1. Download files from here: https://drive.google.com/drive/folders/1LR-ftaIeV6_KJvVz8q-xbodA-oXtJuvV?usp=sharing
2. Place features.csv and metrics.csv to the following path from project root: resources/tabzilla/raw
3. Run this notebook

In [1]:
from ms.metadataset.data_source import TabzillaSource
from ms.metadataset.data_formatter import TabzillaFormatter
from ms.metadataset.data_filter import TabzillaFilter
from ms.metadataset.target_builder import TargetPerfBuilder, TargetDiffBuilder, TargetRawBuilder

In [2]:
from ms.metadataset.model_type import ModelType

md_source = TabzillaSource()
metric_name = "F1__test"
to_rewrite = True

Formatter handles raw TabZilla files performing fold values aggregation and metrics formatting.

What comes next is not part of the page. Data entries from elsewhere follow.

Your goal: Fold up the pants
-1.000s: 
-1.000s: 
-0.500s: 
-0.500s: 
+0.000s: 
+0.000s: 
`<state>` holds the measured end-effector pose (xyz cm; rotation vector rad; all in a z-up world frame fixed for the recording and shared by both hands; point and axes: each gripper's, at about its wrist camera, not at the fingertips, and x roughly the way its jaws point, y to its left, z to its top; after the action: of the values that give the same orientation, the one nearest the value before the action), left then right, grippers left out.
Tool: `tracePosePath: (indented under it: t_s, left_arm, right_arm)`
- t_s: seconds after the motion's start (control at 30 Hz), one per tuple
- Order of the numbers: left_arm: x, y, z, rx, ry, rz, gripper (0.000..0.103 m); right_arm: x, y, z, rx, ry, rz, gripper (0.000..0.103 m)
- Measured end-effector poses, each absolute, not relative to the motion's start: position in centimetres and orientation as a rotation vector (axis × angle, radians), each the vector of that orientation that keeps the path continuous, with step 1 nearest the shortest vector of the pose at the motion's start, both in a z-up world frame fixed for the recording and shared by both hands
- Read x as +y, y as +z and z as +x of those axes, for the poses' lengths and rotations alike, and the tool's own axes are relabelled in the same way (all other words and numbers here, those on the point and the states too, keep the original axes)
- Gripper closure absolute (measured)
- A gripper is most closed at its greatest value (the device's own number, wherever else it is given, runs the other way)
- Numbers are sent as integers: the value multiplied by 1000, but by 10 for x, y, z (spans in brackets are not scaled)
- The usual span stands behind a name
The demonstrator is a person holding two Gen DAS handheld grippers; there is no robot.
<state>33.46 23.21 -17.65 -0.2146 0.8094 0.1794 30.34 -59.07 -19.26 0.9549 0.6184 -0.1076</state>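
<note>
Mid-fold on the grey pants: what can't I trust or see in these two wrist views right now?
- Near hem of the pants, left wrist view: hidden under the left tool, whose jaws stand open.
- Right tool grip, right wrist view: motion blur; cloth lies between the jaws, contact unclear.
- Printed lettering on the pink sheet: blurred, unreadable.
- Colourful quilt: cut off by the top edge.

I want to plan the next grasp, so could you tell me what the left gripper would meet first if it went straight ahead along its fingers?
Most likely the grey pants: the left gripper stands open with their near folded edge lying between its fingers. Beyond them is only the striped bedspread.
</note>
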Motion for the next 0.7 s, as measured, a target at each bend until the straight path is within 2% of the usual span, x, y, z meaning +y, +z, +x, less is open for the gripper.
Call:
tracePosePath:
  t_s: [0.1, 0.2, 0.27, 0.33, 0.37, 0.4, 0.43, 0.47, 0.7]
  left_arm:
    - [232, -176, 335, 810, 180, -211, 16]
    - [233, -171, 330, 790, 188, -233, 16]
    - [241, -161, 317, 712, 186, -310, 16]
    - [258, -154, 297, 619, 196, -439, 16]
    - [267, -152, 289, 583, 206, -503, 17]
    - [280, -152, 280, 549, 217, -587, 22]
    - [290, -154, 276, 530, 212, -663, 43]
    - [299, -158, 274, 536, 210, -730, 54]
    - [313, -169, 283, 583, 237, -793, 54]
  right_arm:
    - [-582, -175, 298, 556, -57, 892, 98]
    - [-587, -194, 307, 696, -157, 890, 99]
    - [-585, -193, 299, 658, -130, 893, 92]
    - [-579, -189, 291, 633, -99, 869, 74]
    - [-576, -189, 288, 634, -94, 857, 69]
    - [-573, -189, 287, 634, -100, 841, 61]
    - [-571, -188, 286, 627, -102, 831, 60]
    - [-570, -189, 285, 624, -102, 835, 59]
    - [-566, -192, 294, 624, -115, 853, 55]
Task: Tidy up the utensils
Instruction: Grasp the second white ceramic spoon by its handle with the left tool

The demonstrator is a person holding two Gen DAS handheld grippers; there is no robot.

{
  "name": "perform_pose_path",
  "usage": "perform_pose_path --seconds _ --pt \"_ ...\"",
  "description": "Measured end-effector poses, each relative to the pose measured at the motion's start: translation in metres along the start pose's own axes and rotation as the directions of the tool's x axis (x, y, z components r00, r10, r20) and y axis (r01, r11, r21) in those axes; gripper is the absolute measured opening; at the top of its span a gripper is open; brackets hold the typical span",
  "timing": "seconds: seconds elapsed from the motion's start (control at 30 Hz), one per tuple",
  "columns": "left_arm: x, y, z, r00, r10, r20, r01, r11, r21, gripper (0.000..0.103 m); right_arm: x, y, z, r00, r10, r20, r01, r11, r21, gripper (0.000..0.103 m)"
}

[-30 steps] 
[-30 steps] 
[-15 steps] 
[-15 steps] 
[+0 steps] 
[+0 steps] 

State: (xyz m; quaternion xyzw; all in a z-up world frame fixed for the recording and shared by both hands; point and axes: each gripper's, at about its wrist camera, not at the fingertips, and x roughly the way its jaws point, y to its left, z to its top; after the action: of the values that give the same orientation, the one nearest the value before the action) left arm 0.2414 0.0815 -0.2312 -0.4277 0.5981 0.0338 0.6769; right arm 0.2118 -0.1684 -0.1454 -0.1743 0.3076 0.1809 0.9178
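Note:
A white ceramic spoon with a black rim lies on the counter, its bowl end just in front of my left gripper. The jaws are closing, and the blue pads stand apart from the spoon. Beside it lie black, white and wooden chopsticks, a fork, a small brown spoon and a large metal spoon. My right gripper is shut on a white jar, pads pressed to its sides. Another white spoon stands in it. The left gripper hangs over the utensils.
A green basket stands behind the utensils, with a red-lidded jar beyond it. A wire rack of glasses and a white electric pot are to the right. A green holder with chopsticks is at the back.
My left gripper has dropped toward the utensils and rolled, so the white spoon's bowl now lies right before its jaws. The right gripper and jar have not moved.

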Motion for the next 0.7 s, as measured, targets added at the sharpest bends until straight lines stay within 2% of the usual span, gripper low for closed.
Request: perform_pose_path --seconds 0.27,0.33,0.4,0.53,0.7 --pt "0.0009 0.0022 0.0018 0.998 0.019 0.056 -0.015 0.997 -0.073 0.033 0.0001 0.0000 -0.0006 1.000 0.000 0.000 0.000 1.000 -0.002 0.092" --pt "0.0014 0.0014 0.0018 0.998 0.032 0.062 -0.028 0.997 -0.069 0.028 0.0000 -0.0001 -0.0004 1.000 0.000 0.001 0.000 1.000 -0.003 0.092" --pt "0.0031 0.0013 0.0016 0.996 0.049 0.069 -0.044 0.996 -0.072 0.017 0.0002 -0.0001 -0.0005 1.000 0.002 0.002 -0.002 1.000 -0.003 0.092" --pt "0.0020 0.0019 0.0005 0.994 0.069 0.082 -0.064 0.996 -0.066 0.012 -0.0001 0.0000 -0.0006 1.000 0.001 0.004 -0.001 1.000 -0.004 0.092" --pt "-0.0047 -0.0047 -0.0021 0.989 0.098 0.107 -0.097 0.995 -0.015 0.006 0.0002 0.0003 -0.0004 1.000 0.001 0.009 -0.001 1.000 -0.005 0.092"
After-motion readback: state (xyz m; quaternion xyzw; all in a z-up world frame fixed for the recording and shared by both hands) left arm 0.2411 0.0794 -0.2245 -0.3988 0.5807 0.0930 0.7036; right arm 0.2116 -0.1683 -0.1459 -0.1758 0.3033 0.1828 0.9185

Formatted files will be saved here: resources/tabzilla/formatted

In [3]:
formatter = TabzillaFormatter(
    features_folder="raw",
    metrics_folder="raw",
    test_mode=False,
    agg_func_features="mean",
    agg_func_metrics="mean",
    round_attrs=[
        "f__pymfe.general.nr_inst",
        "f__pymfe.general.nr_attr",
        "f__pymfe.general.nr_bin",
        "f__pymfe.general.nr_cat",
        "f__pymfe.general.nr_num",
        "f__pymfe.general.nr_class",
    ],
    filter_families=None,
    )
formatted_features = formatter.handle_features(to_rewrite=to_rewrite)
formatted_metrics = formatter.handle_metrics(to_rewrite=to_rewrite)
print(formatted_features.shape)
print(formatted_metrics.shape)

File D:\python_projects\meta-select\resources\tabzilla\formatted\features.csv already exists. Skipping...
File D:\python_projects\meta-select\resources\tabzilla\formatted\metrics.csv already exists. Skipping...
(176, 1605)
(3246, 19)


In [4]:
models = {
    "DecisionTree": ModelType.baseline,
    "KNN": ModelType.baseline,
    "LinearModel": ModelType.baseline,
    "RandomForest": ModelType.baseline,
    # "SVM": ModelType.baseline,
    "CatBoost": ModelType.gbdt,
    "LightGBM": ModelType.gbdt,
    "XGBoost": ModelType.gbdt,
    "DANet": ModelType.nn,
    "rtdl_FTTransformer": ModelType.nn,
    "rtdl_MLP": ModelType.nn,
    # "NODE": ModelType.nn,
    "rtdl_ResNet": ModelType.nn,
    # "SAINT": ModelType.nn,
    "STG": ModelType.nn,
    "TabNet": ModelType.nn,
    # "TabTransformer": ModelType.nn,
    # "TabPFNModel": ModelType.nn,
    "VIME": ModelType.nn,
}

Filter performs removal of unsuitable features

Filtered files will be saved here: resources/tabzilla/filtered

In [5]:
md_filter = TabzillaFilter(
    features_folder="formatted",
    metrics_folder="formatted",
    nan_threshold=0.5,
    fill_func="mean",
    funcs_to_exclude=[
        "count",
        "histogram",
        "iq_range",
        "median",
        "quantiles",
        "range",
    ],
    models_list=list(models.keys()),
    test_mode=False,
    value_threshold=1e6,
)

filtered_features = md_filter.handle_features(to_rewrite=to_rewrite)
filtered_metrics = md_filter.handle_metrics(to_rewrite=to_rewrite)
print(filtered_features.shape)
print(filtered_metrics.shape)

File D:\python_projects\meta-select\resources\tabzilla\filtered\features.csv already exists. Skipping...
File D:\python_projects\meta-select\resources\tabzilla\filtered\metrics.csv already exists. Skipping...
(165, 220)
(1778, 19)


Target builder creates target with specific strategy (rank of absolute or relative performance, difference between best performing models)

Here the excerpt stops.